Columbia gross margins contracted by 130 basis points in Q3, primarily due to lower outerwear gross margins in the North American wholesale and European direct and distributor businesses, and unfavorable effects of foreign currency hedge rates in Canada.


SG&A expense increased to 28.6% of sales from 26.7% as direct-to-consumer initiatives offset cost reduction moves.


Earnings in the third quarter were down to $1.38 a share from $1.69 a year ago but it was better than Wall Street's consensus estimate of $1.00 due to healthier sell-throughs.


Boyle pointed out that its flat U.S. backlog was particularly notable since its Spring 2009 backlog included orders placed by several significant customers that have since liquidated or reorganized operations during 2009. He also noted that Columbia's U.S. retail partners indicated during Spring 2010 booking that their open-to-buy dollars were, in many cases, down double digits compared with their spring 2009 open to buy.


“With that as a backdrop, our flat U.S. backlogs [show] that the Columbia brand gained market share,” said Boyle. “We believe this is a reflection of  a better reception of our innovative products by retailers, despite the overall weak economic conditions that we are operating against.”


Boyle also noted that its U.S. backlog includes increased orders from specialty stores, which reach the consumers buying Columbia's best products.
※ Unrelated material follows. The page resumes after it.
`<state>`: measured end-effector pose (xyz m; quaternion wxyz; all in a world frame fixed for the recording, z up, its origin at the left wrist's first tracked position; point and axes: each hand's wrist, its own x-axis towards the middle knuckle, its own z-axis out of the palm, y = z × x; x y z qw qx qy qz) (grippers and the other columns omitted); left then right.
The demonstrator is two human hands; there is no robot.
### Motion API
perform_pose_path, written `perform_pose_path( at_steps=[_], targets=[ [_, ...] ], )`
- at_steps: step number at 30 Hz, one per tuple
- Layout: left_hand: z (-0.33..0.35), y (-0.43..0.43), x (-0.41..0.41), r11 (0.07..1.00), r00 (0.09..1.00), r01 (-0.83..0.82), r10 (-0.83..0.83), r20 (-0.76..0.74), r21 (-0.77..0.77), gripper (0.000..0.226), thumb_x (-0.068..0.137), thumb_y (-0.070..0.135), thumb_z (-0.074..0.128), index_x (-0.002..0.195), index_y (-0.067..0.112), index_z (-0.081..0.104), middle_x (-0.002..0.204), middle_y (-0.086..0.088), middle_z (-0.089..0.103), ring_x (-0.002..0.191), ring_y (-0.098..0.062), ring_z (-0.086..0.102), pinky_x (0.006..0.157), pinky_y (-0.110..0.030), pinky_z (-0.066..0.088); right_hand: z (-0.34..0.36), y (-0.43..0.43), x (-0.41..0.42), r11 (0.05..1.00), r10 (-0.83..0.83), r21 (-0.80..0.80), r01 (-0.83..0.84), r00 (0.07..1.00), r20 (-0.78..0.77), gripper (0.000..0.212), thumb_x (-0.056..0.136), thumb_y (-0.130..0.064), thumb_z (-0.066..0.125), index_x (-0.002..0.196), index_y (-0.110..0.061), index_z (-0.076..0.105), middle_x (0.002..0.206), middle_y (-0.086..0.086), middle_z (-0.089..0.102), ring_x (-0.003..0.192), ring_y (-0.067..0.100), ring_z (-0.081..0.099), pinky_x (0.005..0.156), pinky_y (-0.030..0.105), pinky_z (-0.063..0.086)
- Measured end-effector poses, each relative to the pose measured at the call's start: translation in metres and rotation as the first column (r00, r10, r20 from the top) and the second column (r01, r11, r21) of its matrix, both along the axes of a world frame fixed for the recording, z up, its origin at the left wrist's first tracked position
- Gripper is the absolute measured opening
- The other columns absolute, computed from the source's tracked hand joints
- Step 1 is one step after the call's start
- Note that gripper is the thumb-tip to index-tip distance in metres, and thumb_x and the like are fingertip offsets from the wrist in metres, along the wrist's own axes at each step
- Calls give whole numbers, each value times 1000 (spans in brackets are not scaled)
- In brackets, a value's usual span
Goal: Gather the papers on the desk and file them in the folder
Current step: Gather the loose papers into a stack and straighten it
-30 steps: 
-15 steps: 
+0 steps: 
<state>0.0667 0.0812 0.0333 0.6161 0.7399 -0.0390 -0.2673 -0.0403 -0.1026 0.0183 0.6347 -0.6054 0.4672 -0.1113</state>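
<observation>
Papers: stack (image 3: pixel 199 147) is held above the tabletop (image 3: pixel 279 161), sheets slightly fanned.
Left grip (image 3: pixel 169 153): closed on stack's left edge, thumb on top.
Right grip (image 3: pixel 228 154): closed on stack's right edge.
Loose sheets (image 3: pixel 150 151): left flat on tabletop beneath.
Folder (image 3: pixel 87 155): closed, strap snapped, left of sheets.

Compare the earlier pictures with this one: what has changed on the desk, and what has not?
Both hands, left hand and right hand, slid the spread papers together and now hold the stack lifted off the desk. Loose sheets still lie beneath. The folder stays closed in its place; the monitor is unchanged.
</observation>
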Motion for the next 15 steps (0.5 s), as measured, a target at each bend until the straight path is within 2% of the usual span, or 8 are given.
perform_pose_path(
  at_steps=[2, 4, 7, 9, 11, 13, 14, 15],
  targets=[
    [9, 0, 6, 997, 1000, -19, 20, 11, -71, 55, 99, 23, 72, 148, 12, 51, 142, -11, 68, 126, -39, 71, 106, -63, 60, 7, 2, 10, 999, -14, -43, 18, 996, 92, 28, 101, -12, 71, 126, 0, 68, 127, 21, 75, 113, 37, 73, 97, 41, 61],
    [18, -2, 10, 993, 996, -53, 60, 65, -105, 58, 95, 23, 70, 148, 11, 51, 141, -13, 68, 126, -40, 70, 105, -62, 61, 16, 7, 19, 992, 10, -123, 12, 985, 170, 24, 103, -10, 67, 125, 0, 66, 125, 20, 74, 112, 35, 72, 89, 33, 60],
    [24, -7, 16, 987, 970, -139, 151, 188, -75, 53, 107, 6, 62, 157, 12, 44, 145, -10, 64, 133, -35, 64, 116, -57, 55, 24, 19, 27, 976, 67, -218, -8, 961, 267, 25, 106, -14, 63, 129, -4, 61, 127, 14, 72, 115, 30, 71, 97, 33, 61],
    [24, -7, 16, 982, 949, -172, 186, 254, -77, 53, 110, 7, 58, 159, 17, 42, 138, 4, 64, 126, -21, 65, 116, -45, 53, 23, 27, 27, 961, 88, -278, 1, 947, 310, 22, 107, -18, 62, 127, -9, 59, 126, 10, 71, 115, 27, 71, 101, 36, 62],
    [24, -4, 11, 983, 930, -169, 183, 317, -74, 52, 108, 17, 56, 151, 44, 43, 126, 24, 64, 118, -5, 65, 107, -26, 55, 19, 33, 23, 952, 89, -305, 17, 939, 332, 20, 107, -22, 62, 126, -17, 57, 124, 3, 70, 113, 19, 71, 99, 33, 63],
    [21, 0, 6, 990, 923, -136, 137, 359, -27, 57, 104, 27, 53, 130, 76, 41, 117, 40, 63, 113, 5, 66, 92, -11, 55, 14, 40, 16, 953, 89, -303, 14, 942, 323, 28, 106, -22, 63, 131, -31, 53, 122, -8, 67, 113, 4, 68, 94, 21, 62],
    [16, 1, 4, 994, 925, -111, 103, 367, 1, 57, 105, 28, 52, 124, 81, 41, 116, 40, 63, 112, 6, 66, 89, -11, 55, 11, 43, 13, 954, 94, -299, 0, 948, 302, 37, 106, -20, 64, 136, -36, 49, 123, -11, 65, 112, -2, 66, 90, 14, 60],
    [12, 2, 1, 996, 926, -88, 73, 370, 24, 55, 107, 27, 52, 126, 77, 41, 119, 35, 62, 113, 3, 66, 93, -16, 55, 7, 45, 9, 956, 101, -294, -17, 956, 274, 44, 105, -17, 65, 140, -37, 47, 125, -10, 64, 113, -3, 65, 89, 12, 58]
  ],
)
Fall sell-throughs at both full-line sporting goods stores and specialty outdoor stores have “been quite good,” he said.


Nonetheless, Boyle said that in the U.S., consumer demand “is unlikely to mount a sustained recovery” until employment improves and debt delinquencies and mortgage foreclosures decline.
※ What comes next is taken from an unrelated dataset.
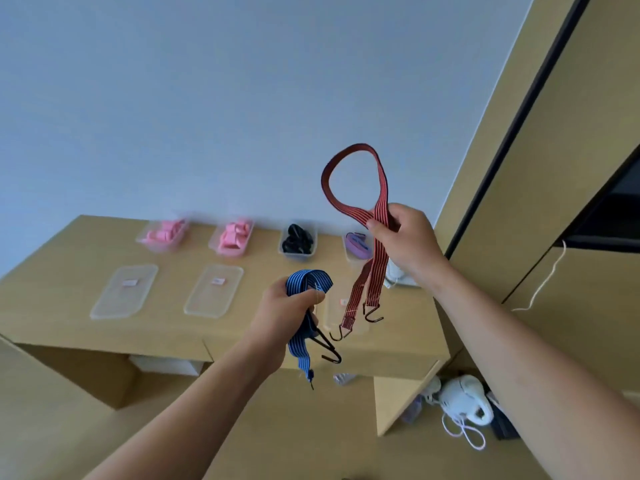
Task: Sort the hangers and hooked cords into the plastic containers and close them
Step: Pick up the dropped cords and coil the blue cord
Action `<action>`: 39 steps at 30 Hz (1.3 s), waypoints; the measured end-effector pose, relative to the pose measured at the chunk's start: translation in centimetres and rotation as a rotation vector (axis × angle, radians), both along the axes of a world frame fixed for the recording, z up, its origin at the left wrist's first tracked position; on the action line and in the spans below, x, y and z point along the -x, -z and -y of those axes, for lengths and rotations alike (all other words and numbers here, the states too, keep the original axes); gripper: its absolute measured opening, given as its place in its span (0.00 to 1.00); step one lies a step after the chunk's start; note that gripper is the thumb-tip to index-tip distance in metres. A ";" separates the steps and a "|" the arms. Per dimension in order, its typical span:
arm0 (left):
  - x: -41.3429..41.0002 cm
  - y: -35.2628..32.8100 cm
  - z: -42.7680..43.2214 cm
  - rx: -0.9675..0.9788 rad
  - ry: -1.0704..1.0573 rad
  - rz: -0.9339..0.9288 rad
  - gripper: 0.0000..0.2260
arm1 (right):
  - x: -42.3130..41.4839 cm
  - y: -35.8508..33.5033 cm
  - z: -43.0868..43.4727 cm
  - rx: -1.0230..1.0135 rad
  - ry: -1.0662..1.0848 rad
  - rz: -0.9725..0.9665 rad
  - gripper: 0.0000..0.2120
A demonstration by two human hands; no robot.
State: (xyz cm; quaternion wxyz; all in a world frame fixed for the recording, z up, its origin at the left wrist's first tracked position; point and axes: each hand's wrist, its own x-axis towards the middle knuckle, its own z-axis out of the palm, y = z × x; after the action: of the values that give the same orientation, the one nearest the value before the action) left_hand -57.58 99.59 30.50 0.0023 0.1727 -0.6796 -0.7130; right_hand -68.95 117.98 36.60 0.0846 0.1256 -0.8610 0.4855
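While both hands are hovering above counter [69, 258], right hand [407, 244] is pinching red hooked cord [380, 188] at its doubled middle, loop standing up, two hooks dangling below. Left hand [284, 313] is gripping bunched blue hooked cord [308, 280], fingers [311, 298] curling round it, hooks hanging beneath. Open containers [298, 258] are sitting along back of counter, lids [214, 291] lying in front. Judging cords light, limp, springy, with hooks likely snagging. Best holding folded webbing, keeping hooks gathered.
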 end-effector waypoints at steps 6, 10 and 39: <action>5.9 0.1 -1.4 -0.019 -0.058 -0.001 0.06 | 7.5 0.1 -1.6 -0.036 -0.088 -0.078 0.05; 9.2 1.3 -2.7 0.009 -0.088 0.033 0.07 | 10.6 5.2 -3.3 -0.256 -0.167 0.017 0.02; 10.2 2.9 -2.2 -0.270 -0.060 0.099 0.09 | 2.4 12.0 -1.9 0.254 -0.504 0.715 0.18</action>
State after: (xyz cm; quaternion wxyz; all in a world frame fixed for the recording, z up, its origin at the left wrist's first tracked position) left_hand -67.82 101.75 27.55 -0.0332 0.2264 -0.5712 -0.7883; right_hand -71.37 119.89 24.63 -0.3240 0.1443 -0.7123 0.6057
For FY09, sales are now expected to decline 8% to 9% versus a prior outlook calling for a low double-digit decline. The revised outlook anticipates a mid-teen percentage decline in wholesale and distributor sales, partially offset by incremental sales from the company's direct-to-consumer business. FYO9 gross margins are expected to decline by approximately 100 basis points primarily due to a higher volume of closeout product sales and the negative effects of foreign currency hedge rates. Operating margin is expected to decline approximately 300 basis points, which includes a $24.7 million impairment charge. Planned investments in direct-to-consumer initiatives will also  impact margins.